An Innovative Company in a Smart City: A Sustainable Business Model

An Innovative Company in a Smart City: A Sustainable Business Model

Francesca Culasso (University of Turin, Italy) and Sara Giovanna Mauro (University of Turin, Italy)
Copyright: © 2018 |Pages: 21
DOI: 10.4018/978-1-5225-5267-3.ch007

Abstract

The aim of this chapter is to analyze the business model of an innovative company in the context of a smart city. Specifically, this research investigates key components and challenges concerning the operationalization of a business model originally conceived to be sustainable. This chapter relies on the analysis of the empirical evidence collected at the organizational level by combining different data sources, including official and internal documents, face-to-face interviews, and questionnaires. It is thus designed to contribute to the lively debate on sustainability by providing empirical evidence and shedding light on the operationalization of the concept of sustainable business model. Further, in light of the smart context where the company operates, this research paves the way for further investigation into the potential win-win collaboration between innovative companies and smart cities to foster sustainability consistent with a systems approach to the topic.
Chapter Preview
Top

Introduction

In recent years, it has been argued that sustainability is a key challenge for both private and public-sector organizations, calling for the integration of environmental, societal, and economic issues to support sustainable development. The changes needed to pursue a sustainable economy call for significantly revising the purpose of business and how it is conducted (Bocken et al., 2014). In this context, scholars and practitioners have become aware of the need to innovate traditional business models by incorporating the pursuit of sustainable development in the management of business, thus implementing what has been defined a “sustainable business model” (SBM) (Stubbs & Cocklin, 2008). However, whether and how that can happen are difficult-to-answer questions (Birkin et al., 2009).
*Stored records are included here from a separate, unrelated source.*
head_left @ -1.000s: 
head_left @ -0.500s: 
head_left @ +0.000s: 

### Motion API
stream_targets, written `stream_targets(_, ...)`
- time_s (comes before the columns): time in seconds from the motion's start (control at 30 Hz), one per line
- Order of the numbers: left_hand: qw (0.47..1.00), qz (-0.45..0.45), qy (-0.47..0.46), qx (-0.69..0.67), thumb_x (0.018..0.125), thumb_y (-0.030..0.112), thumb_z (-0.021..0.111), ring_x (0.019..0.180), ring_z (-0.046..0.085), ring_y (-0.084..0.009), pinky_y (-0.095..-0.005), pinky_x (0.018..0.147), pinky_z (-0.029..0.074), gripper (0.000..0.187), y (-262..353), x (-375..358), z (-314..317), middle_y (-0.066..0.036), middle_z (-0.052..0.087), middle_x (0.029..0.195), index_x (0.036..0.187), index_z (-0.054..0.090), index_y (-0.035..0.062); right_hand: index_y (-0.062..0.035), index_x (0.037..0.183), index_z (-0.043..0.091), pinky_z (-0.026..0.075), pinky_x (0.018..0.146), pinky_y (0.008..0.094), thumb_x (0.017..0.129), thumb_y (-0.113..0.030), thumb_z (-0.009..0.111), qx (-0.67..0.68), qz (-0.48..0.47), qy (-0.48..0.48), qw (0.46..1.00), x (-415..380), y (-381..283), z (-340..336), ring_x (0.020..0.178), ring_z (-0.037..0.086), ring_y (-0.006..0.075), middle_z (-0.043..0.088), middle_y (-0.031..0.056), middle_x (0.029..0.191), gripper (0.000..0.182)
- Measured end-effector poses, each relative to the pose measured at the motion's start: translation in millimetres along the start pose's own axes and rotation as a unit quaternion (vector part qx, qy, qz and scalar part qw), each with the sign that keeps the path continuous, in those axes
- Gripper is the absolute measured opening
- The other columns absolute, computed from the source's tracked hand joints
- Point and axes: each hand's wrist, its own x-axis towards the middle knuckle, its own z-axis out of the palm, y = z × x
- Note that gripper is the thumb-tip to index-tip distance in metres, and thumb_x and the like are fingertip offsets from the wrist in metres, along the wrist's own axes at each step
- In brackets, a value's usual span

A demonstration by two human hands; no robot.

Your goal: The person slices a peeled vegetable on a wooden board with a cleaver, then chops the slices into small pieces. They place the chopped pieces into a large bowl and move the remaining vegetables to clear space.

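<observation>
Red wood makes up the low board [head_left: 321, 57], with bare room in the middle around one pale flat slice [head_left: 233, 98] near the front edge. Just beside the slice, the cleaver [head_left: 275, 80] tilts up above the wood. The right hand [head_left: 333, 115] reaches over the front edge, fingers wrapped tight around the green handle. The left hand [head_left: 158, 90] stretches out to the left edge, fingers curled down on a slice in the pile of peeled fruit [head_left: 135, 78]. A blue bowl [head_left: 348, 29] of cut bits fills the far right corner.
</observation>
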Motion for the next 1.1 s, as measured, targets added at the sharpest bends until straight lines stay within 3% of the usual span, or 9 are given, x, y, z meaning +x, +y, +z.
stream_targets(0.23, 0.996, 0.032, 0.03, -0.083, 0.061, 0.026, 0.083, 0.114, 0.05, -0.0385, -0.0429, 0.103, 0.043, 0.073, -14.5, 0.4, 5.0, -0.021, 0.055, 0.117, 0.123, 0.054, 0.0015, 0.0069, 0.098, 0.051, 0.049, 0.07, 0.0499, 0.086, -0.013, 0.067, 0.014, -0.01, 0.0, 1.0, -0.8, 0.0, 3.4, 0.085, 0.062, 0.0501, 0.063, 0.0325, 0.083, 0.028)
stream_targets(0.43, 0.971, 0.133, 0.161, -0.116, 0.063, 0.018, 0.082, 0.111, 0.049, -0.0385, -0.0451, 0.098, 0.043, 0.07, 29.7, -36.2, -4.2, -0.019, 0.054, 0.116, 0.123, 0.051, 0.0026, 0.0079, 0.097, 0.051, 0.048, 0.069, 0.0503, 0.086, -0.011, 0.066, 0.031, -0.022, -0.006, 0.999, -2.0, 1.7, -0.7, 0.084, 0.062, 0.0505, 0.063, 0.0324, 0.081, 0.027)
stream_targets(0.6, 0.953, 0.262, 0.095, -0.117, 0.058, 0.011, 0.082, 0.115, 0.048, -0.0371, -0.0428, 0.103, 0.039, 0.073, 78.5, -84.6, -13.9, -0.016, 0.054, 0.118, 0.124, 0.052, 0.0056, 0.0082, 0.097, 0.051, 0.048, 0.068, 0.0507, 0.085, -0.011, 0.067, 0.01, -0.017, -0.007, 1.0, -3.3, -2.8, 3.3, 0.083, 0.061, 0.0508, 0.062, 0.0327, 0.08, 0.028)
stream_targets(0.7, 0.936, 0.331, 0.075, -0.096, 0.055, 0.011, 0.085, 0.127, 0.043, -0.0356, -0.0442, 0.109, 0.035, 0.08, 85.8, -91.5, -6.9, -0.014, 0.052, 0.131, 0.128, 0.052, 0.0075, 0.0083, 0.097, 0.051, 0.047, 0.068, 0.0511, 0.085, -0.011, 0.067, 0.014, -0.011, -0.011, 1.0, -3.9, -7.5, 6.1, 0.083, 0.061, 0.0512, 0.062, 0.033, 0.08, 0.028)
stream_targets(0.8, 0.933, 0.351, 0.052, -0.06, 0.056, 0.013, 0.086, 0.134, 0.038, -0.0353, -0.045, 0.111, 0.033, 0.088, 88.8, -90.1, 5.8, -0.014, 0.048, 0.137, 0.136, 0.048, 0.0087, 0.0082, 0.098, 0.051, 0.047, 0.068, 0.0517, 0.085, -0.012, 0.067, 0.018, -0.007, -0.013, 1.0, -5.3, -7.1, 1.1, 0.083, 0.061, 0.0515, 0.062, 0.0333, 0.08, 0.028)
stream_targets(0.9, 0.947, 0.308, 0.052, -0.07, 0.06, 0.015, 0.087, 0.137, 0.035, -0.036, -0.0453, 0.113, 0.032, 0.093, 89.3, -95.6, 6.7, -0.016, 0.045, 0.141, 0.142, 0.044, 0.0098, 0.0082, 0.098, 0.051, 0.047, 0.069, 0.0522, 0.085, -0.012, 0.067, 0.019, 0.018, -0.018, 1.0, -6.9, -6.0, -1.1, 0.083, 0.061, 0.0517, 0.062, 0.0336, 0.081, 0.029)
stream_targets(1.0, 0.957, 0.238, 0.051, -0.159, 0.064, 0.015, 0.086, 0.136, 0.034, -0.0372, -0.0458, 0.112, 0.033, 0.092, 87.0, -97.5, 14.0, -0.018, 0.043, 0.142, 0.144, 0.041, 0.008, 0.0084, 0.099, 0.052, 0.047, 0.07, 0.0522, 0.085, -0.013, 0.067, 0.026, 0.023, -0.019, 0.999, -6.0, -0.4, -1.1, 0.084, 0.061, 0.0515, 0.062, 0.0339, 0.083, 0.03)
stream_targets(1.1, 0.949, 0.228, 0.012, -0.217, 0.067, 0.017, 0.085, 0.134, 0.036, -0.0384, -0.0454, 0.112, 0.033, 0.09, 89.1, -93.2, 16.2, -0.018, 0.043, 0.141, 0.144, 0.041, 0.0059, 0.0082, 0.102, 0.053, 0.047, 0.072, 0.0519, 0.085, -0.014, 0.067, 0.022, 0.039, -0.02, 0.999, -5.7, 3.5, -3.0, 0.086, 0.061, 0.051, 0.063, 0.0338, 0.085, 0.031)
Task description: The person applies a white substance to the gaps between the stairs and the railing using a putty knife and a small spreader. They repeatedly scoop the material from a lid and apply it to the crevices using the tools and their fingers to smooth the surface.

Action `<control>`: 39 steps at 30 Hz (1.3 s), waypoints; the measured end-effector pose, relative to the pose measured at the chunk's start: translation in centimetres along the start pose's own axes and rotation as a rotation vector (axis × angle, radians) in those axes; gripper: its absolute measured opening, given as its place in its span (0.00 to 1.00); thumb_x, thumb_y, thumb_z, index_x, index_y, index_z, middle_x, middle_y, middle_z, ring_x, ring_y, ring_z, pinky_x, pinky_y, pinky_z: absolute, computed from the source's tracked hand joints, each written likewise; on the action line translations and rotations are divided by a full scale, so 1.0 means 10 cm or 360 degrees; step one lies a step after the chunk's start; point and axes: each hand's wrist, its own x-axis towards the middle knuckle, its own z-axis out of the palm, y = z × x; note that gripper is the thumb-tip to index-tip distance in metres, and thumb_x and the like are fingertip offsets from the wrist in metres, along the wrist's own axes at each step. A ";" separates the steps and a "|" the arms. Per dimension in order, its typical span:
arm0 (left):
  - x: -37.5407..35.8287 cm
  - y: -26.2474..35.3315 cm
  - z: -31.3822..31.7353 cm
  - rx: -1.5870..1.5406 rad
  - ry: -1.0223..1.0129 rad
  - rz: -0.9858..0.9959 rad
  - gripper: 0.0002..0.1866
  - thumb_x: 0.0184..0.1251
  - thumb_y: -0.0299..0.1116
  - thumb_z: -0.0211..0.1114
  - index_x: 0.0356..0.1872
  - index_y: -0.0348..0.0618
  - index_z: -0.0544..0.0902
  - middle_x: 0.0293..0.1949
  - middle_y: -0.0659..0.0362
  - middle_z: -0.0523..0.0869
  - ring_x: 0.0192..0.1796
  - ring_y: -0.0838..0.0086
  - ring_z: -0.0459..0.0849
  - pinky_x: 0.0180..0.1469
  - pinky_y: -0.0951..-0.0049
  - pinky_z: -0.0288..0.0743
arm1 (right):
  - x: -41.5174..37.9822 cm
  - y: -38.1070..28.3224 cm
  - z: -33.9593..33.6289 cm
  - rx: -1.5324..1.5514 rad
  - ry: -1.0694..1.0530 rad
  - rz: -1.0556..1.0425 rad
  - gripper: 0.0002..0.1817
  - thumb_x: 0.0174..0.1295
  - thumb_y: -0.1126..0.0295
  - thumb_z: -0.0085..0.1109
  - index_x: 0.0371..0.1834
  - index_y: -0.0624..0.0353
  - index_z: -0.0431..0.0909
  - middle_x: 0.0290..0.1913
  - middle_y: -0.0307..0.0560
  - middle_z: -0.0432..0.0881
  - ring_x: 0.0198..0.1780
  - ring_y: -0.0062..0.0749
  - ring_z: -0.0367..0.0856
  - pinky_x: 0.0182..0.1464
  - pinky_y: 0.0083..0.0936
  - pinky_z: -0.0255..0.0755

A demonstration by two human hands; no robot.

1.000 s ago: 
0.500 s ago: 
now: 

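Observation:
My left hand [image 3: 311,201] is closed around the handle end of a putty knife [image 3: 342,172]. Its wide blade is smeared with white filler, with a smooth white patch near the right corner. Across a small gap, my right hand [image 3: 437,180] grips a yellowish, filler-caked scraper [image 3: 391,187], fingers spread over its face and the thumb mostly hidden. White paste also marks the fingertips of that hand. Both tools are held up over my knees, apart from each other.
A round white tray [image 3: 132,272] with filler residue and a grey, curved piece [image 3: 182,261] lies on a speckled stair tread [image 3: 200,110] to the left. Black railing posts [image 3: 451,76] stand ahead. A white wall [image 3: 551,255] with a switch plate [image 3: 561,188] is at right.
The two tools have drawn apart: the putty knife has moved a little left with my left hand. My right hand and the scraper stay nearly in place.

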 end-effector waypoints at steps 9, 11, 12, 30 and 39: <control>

While a proliferation of definitions and descriptions of business models has characterized the last few decades (Morris et al., 2005; Osterwalder & Pigneur, 2010; Zott & Amit, 2013), the literature on practical applications of SBMs is still limited (Bocken et al., 2014) even though the theory of business models for sustainability is somewhat more extensive (Stubbs & Cocklin, 2008). Indeed, on the one hand, a growing body of literature has investigated key issues regarding definitions and developments of SBMs (Birkin et al 2009; Laukkanen & Patala, 2014; Lee & Casalegno, 2010; Schaltegger et al., 2012); on the other hand, there is still a need to unravel how a theoretical model of sustainable business can be translated into practice and how and whether it can contribute to the context in which it is adopted.

Since the concept of sustainability calls for a “systems concept” going beyond organizational boundaries and embracing different actors present in a specific context (Milne, 2007), organizations are expected to collaborate (Kerret & Menahem, 2016) to achieve the shared goal of sustainable development. Accordingly, an SBM should be a construct involving a focal firm and other interested organizations (Zott et al., 2011). Indeed, the most recent approaches have stressed the relevance of the role played by a focal firm that produces value for a network of organizations involved in its business model (Zott et al., 2011). Accordingly, the present chapter describes and explains the SBM of an innovative company while exploring the relationship between the focal firm and other actors operating in the same context. Specifically, this context is characterized by an orientation to smartness, which is determined by, among the other factors, a commitment to the realization of sustainable development (Caragliu et al., 2011).

To this end, this research has purposefully selected a firm operating in what has been considered a smart context, namely the city of Turin in northern Italy (EY, 2016). By analyzing the company’s official documents and internal reports, collecting and studying information available on official websites and in newspapers, and interviewing the actors operating in and with the company, this research describes their SBM and explains how it works. In particular, it sheds light on the key components of the SBM and discusses which components have been, and still are, the primary challenges and obstacles.

By adopting this approach, the research aims to contribute to the body of knowledge on SBMs by providing empirical evidence regarding a company conceived to make sustainability the object of its core business and by shedding new light on the key elements and issues of SBM development in the context of a smart city. To achieve this goal, the next section provides a brief overview of previous studies of SBM and then introduces the framework adopted for the empirical analysis. Then, it describes the research setting and method and provides empirical evidence regarding the design and implementation of the business model. Finally, relying on the interpretation of the findings, implications for future research are discussed followed by some concluding remarks.